When reading someone's latest post, I often feel that they must have been inside my head and written out my thoughts for all to see! But in a more succinct and beautiful way than l ever could. Yesterday the wonderful Erin posted about our yesterdays and talked about living with one foot in the past and one in the present.  

I let her post wash over me. I questioned myself and then l sighed. I inhaled her words.  

I felt that she had walked the halls of my yesterday. 

I do seem to live with one foot in the past. I tend to hanker after a simpler life, a world where I felt safe and sound, without a whiff of responsibility. Although I surround myself with furniture and bits and pieces I feel I can't part with. This is I think the way I fill the hole inside, it may replace the missed feeling of security that we children have when young and are rotected by our families, by our environment and by our parents. Some of us have been lucky enough in this world to live with the two parents who gave us life and in the bosom of a 'happy' family life.  

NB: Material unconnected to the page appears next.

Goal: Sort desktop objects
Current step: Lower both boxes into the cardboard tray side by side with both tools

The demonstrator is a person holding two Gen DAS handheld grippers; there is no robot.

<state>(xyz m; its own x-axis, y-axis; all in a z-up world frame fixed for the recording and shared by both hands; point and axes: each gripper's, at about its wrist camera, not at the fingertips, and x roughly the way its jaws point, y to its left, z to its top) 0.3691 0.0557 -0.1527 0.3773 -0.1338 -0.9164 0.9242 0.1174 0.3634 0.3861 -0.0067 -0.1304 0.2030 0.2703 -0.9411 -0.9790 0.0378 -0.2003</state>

Those early summer days and evenings, were often spent wandering aimlessly but happily along the small lanes,the soft downs, the beaches and the coastline of my childhood. Talking with strangers without fear, nothing innate or infected to make us wary. 

Just passing the time alone, with siblings or friends or with friendly elders. Being offered a sweet and accepting without hesitation or inhibition. Then come the Saturday nights at the disco's, the hoping, the yearning, the excitement of not knowing. The anticipation of the unknown, the temptations laid bare, innocently ignored. 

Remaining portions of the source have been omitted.